Le roman très spécial de David Foenkinos, Charlotte, retrace la vie dramatique de Charlotte Salomon. Cette jeune artiste peintre exceptionnelle, frappée depuis toujours par la mort.

« Le pays entre en guerre, et c’est peut-être mieux.

Le chaos est le juste décor à leur douleur.

Pour la première fois, le conflit est mondial.

Sarajevo fait tomber les empires du passé.

Des millions d’hommes se précipitent vers leur fin.

L’avenir se dispute dans de longs tunnels creusés dans la terre.

Franziska décide alors de devenir infirmière.

Elle veut soigner les blessés, guérir les malades, réanimer les morts.

Et se sentir utile, bien sûr.

Elle qui vit chaque jour avec le sentiment d’avoir été inutile.

Sa mère est effrayée par cette décision.

Cela provoque des tensions et des disputes.

Une guerre dans la guerre.

Rien à faire, Franziska s’engage.

Et se retrouve proche des zones dangereuses.

Certains la jugent courageuse.

Elle n’a simplement plus peur de la mort. »

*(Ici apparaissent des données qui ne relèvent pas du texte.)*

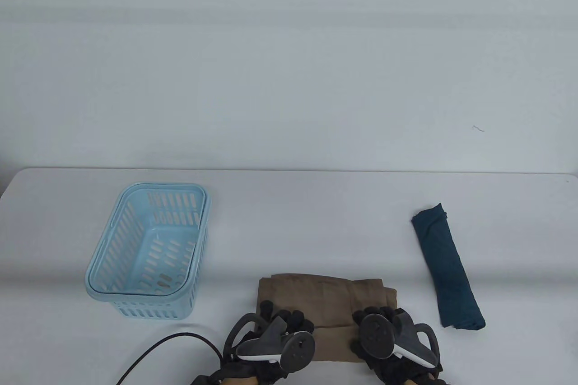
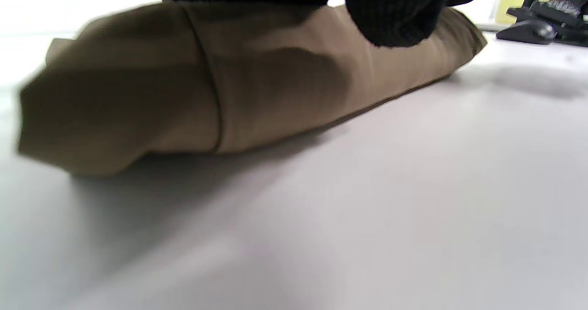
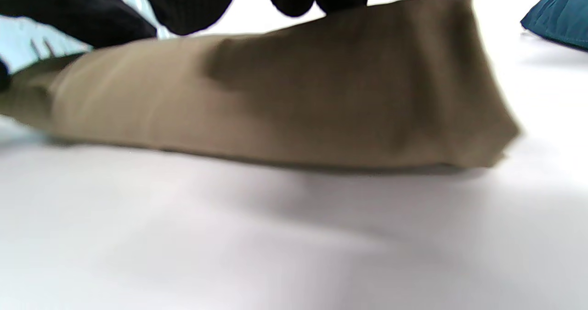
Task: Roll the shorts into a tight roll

Charlotte, David Foenkinos (prix Goncourt 2014)

 

Une histoire au cœur de l’Histoire.

Des phrases très courtes, saccadées entraînent le lecteur dans la peau d’un extraterrestre.

Pour présenter un ouvrage aussi spécial, il faut trouver le ton.

Mon ton repose sur le choix de l’auteur.

Charlotte porte le drame dans ses veines.

Pourtant, elle reste détachée.

Dans la tragédie montante de la Seconde Guerre mondiale, rien ne l’atteint.

La sensibilité artistique de ses œuvres s’oppose avec cet éloignement constant du personnage.

Chacun de ses sentiments est atténué.

Loin de toute passion, elle n’aime pas, ne regrette pas, ne pleure pas.

C’est un roman sans cri.

Ou plutôt si.

Un grand cri.

Un cri muet qui ne s’arrête pas.

Une protestation contre ce monde pas fait pour elles.

Elles, ce sont ces femmes qui avant Charlotte ont vécu la même chose.

Mais elle, Charlotte, a une vie à confier.

Sa vie, son œuvre survivra.

Chacun de ses dessins appelle à autre chose.

David Foenkinos est intrigué.

Hanté par le souvenir de cette œuvre, de cette jeune femme, il cherche.

Il part en quête de Charlotte.

L’artiste le conduit à la femme.

Et ce qu’elle a confié comme étant « toute sa vie », devient le chemin.

Le chemin vers ce roman si particulier.

Une double quête.

Celle d’une jeune artiste perdue au cœur de la violence.

Et celle d’un homme perdu dans une vie, dans une œuvre qui n’est pas à lui.